Right now the USA is in the midst of the pandemic and all the science shows it is not going away.  The infection rate is slowly going down as a result of the shut down.  Re-opening would start it up again.  The same thing happened during the 1918 Spanish flu - when people started to go out again there was another wave, much bigger and far more deadly, and it wasn't the last.  The scientists, those not watched over by Trump, are very clear, the pandemic is far from over.   

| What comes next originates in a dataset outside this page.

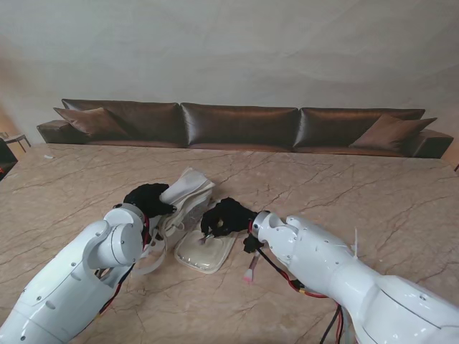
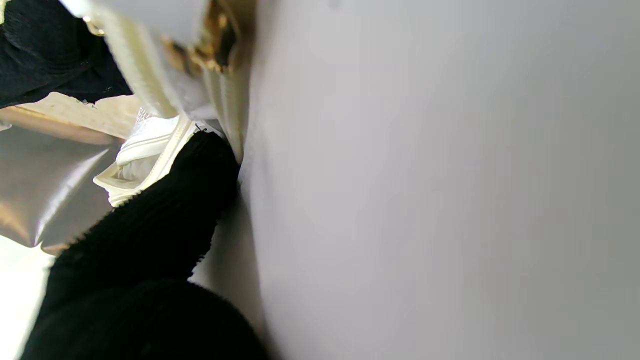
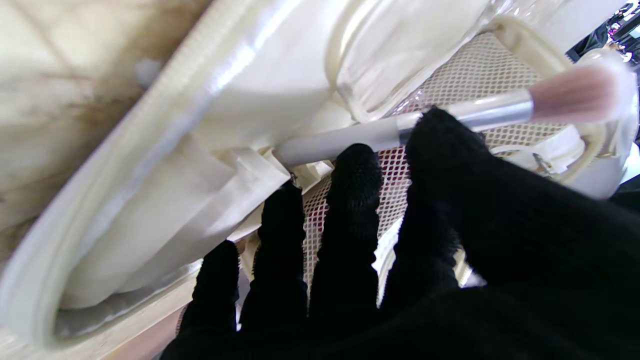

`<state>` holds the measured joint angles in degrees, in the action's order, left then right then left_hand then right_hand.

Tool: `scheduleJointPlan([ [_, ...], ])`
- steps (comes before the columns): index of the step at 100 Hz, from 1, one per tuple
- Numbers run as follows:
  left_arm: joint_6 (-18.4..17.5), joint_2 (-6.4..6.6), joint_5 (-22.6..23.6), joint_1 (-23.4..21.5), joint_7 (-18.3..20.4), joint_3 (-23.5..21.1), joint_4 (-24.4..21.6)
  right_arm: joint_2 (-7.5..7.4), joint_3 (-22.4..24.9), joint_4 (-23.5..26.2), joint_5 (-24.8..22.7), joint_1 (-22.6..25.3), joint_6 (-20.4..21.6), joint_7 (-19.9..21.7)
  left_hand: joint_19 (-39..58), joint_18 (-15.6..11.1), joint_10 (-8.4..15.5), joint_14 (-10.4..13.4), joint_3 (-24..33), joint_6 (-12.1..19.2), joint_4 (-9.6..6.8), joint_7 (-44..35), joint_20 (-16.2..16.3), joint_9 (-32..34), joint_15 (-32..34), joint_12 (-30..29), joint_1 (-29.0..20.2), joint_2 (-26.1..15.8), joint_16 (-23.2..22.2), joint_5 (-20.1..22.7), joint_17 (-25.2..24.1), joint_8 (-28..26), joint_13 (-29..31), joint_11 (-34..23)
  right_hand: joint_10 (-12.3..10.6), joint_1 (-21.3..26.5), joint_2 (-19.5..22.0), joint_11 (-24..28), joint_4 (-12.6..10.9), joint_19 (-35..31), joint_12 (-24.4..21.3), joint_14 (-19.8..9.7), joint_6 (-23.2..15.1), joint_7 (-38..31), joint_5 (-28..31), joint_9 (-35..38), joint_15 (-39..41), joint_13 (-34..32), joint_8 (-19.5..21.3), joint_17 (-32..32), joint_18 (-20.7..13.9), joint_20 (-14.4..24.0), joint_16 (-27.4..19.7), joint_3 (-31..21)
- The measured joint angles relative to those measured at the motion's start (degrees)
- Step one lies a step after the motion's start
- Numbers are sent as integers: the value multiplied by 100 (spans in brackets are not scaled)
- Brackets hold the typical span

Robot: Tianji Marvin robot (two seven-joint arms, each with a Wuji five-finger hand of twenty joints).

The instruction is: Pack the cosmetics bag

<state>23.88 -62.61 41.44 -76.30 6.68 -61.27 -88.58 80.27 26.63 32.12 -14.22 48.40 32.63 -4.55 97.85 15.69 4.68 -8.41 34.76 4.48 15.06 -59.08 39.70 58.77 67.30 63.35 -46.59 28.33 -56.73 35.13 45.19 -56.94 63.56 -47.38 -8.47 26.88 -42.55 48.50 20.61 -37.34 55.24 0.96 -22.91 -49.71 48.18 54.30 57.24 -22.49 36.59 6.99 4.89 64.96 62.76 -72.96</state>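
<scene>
— Your right hand (image 3: 400, 260) pinches a makeup brush (image 3: 450, 122) between thumb and fingertips, other fingers spread over the mesh pocket (image 3: 480, 75).
— Which way does the brush point?
— Its long axis runs across the open cosmetics bag (image 1: 197, 236), pink bristles toward the far rim.
— And your left hand (image 1: 147, 199)?
— Closed on the bag's raised lid (image 1: 188, 188), holding it up. A second brush (image 1: 252, 269) lies on the table (image 1: 358, 193) just right of the bag.

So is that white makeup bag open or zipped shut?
Open: the cosmetics bag lies spread, left robot hand lifting its lid, mesh lining exposed.
</scene>
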Motion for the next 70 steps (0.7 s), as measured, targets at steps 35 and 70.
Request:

Trump has said that other people, not himself, would advise 'get back up on the horse', 'take it on the chin', 'let the virus do it's worst', after all most people get over it.   It is obvious those 'other people' are indeed himself, and he is just using it as a ruse to get those ideas out there.  And it's working, some of his supporters protesting the shut down carried banners that said 'Sacrifice the week' (sic).  The weak are a sacrifice Trump is willing to make in order to re-open his hotels.  Unfortunately he was told that 2 million lives lost was a worse case scenario, ergo, anything below that he will consider a success.  

I am hoping that before Trump fully launches his genocide, that the doctors, generals, scientists et al, who waste 2+ hours each day standing behind him, or sitting on the sidelines during these critical times, will face the fact that the President is stark raving mad.  That his promotion of untested drugs is wrong (and dangerous), that encouraging civil unrest is wrong, that claiming the coronavirus is going away is wrong.  I always wonder what Trump has that demands such grovelling and subservience from his underlings.  All I can think of is, he's got something on them.  That's a tough one with Dr. Birx, but he may be holding her family hostage.  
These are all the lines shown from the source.